Professor Ian Woodfield
Director of Research (Musicology and Composition)
Professor of Historical Musicology

Email: i.woodfield@qub.ac.uk
Tel: +44 28 9097 5205
Office: Music Building

Address: School of Music and Sonic Arts, Music Building, Queen's University Belfast,
BT7 1NN

Key Roles:

Teaching: Mozart’s Operas; Notation and Transcription; Musical Instruments; Early repertory; Bibliography



Achievements and Distinctions

Ian Woodfield (b.1951) read Music at Nottingham University and at King's College, London. He was appointed at Queen's in 1978 and became Senior Lecturer in 1989, Reader in 1994, and Professor of Historical Musicology in 1999. His main areas of research are now in the 18th-century, in particular the study of Mozart autographs and early manuscript copies.


Research Interests

The viol; music in the age of exploration; the social history of music in late eighteenth-century England and the role of women; Italian opera in late eighteenth-century London; Anglo-Indian music; the sources of Mozart’s operas, autographs and early manuscript copies.


Current Work

His current project is on the early sources of Mozart's Don Giovanni:

Many uncertainties remain about what exactly was performed when Don Giovanni was given its Viennese première in 1788, one year after the Prague first performance. As was his usual practice, Mozart revised the work substantially for the new production to take account of the requirements of the new singers, and in doing so he made significant changes to the plot. Despite the excellent work done by Alan Tyson and the editors of the Neue Mozart Ausgabe, supplemented recently by Dexter Edge's monumental thesis on Viennese copyists in which he announced the discovery of some of the orchestral parts of the original Vienna performances, it remains far from clear what was actually performed on the night of 7 May 1788, because there are numerous and significant discrepancies between the published libretto and the scores and parts.
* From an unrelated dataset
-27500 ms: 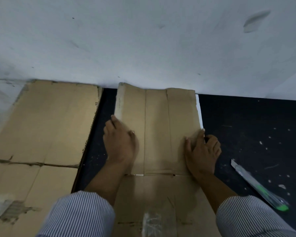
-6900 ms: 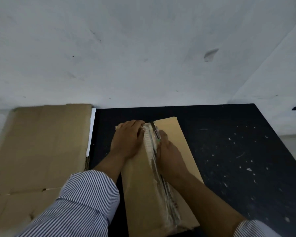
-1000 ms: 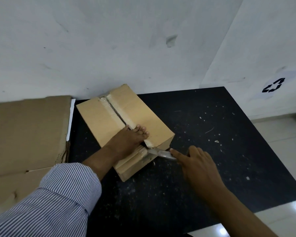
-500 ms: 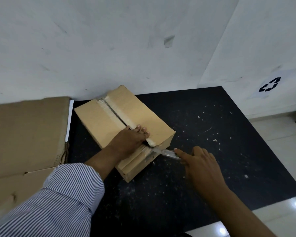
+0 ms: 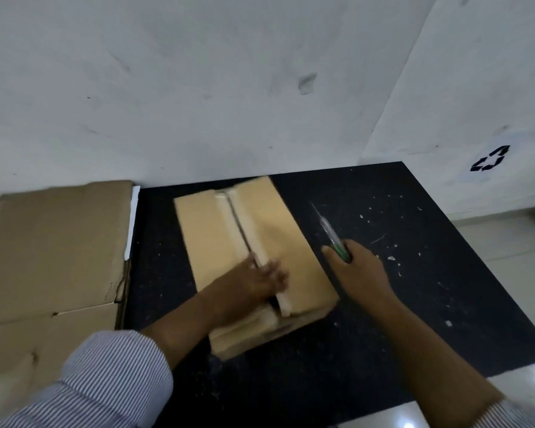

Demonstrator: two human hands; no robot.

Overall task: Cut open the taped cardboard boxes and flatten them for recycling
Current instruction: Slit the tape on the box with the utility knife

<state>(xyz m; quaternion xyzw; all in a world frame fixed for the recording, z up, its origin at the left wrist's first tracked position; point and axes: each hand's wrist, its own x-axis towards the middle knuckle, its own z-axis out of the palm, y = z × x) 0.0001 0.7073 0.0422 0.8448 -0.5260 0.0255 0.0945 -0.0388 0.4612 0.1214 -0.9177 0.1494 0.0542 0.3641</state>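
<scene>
A brown cardboard box [image 5: 269, 239] lies on the black table [image 5: 383, 304], its top seam split along a dark slit with pale tape on both sides. My left hand [image 5: 254, 285] rests on the box top near its front end, fingers across the seam; it is motion-blurred. My right hand [image 5: 357, 270] is just right of the box and grips the green handle of a box cutter [image 5: 331, 233], whose blade points away toward the wall, clear of the box.
Flattened cardboard sheets [image 5: 53, 254] lie at the left, overlapping the table's left edge. A white wall stands right behind the table, with a recycling symbol [image 5: 490, 159] on the right wall. Small paper scraps dot the table's right half. Light floor tiles show at the right.
My right hand has pulled the cutter out of the box's front end and lifted it to the right, blade pointing away. The box has turned more lengthwise under my left hand.
</scene>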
Based on the results of my on-going project on the early sources of Così fan tutte, I believe there is an excellent chance that a highly detailed text-critical study of all the early manuscript scores of Don Giovanni could produce exciting and original results, in particular clarifying further the relationship between the Prague and Vienna versions of this opera.
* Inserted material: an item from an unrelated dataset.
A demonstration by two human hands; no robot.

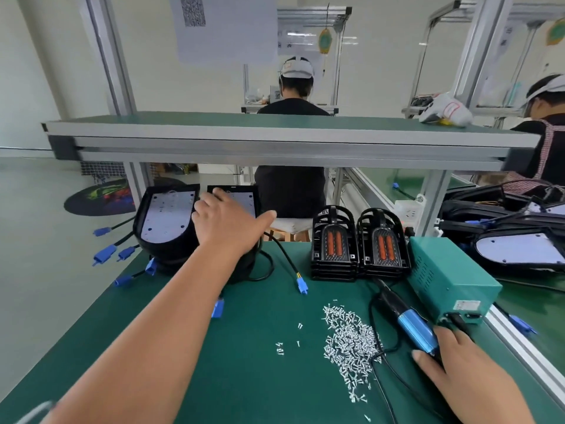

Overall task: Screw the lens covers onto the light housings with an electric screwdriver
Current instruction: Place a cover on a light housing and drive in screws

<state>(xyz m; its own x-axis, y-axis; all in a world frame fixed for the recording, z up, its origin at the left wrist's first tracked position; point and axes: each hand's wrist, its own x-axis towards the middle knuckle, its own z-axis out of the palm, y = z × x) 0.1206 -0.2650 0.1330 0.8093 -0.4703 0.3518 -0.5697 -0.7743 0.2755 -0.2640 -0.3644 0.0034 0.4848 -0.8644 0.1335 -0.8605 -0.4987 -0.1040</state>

This project begins with a detailed study of the Vienna Court Theatre archive of Don Giovanni, a large body of scores and parts all catalogued under the single shelf mark O.A.361. The next stage will involve comparing this score first with early copies of the original Prague version, now located in Prague, Nelahozeves and Karlsruhe, and then with other early copies made from the Vienna score. A significant element of this investigation will be a survey of page- and line-breaks, as this feature provides a very sophisticated tool for analysing the relationships between scores. (Viennese copyists routinely replicated what they saw, and where there are departures from this habit, it can be very revealing.) But the study will also include detailed palaeographical examinations of these scores (each of which is usually at least 1,000 pages long), for the purposes of identifying errors and variants of all kinds, and thus the relationships between the different sources. Numerous physical features have the potential to aid this quest, including: patterns of ink usage; crossings out; erasures (passages scraped out with a knife but which may still leave visible traces); watermarks; score collation; variants in musical notational practices; and scribal hands. All this detailed information will be used to develop a picture of patterns of transmission.
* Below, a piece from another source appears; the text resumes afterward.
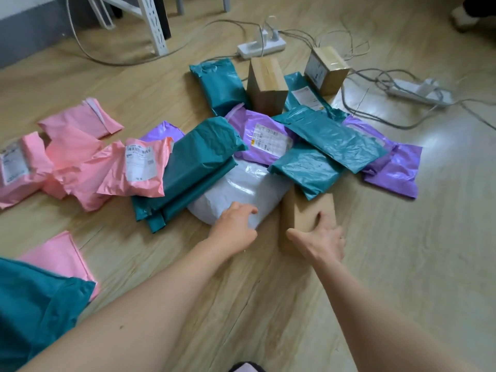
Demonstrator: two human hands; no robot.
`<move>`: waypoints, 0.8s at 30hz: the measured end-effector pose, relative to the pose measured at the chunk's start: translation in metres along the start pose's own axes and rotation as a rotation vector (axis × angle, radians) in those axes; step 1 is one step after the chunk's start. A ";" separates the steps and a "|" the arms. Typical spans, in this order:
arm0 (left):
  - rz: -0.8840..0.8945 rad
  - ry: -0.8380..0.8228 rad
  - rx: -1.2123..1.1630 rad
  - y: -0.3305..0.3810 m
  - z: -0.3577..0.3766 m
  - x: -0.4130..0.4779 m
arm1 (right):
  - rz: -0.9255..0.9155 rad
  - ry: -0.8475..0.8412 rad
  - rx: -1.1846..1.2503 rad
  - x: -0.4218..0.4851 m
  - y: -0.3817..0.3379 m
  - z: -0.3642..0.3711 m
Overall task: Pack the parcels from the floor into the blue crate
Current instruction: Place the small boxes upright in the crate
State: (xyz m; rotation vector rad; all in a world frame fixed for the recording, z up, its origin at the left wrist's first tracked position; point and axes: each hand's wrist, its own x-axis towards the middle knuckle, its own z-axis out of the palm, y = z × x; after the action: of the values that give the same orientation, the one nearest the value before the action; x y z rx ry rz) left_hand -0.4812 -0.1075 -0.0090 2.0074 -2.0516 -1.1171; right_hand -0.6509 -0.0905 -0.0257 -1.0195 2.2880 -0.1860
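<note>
The left hand [236, 224] lies on the near edge of a white parcel [241, 183], fingers curled over the top and thumb against the rim, gripping it. How far the thumb reaches underneath is hidden. The right hand [319, 240] holds the near end of a small cardboard box [308, 210] just right of the white parcel, with the thumb spread to the left and the fingers bent over the box's top. The box's near face is covered by the hand.

Both parcels lie on the wooden floor [402, 237] at the near edge of a heap. The white parcel's far part is buried under a teal stack [198, 162] on the left and a labelled purple parcel [263, 135] behind. Right of these, two teal parcels [335, 135] overlap, partly covering a purple bag [394, 167].

Pink parcels [134, 167] spread to the left, the outermost cut off by the frame; their label print is too blurred to read. At the near left, a teal bag [35, 312] cut off by the frame lies over a pink one [61, 259].

Farther off stand two cardboard boxes [265, 84] [326, 69], then two power strips [261, 48] [418, 92] with tangled cables. A white furniture frame [153, 22] is cropped at the top. A dark shape at the bottom edge [247, 367] cannot be made out.
</note>
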 end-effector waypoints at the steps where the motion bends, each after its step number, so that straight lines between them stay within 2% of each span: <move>1: -0.033 0.010 -0.012 -0.005 -0.003 -0.007 | 0.002 -0.016 -0.004 -0.005 0.002 -0.003; 8: -0.136 0.109 -0.079 -0.008 -0.045 -0.068 | -0.083 -0.229 0.088 -0.070 -0.016 -0.030; 15: -0.213 0.236 -0.161 -0.017 -0.101 -0.134 | -0.190 -0.465 0.225 -0.132 -0.083 -0.072; 19: -0.262 0.365 -0.306 -0.039 -0.140 -0.177 | -0.237 -0.630 0.249 -0.178 -0.127 -0.087; 24: -0.356 0.535 -0.535 -0.091 -0.189 -0.241 | -0.283 -0.674 0.253 -0.243 -0.175 -0.075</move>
State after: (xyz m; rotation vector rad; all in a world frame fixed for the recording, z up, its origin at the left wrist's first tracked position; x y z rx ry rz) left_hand -0.2713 0.0330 0.1863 2.1068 -1.0406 -0.8995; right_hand -0.4618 -0.0474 0.2144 -1.0663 1.4744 -0.2027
In particular it should be possible:

(a) to identify the precise relationship between the Prague and Vienna versions (i.e. whether the Vienna score was re-copied from the autograph or from a Prague score);

(b) to establish what can be learnt about the earliest state of the Vienna original from later copies;

(c) and to identify a chronology of changes made to the opera in both its Prague and Vienna versions.

This in turn should provide enough material to re-evaluate the late eighteenth-century reception history of this seminal work.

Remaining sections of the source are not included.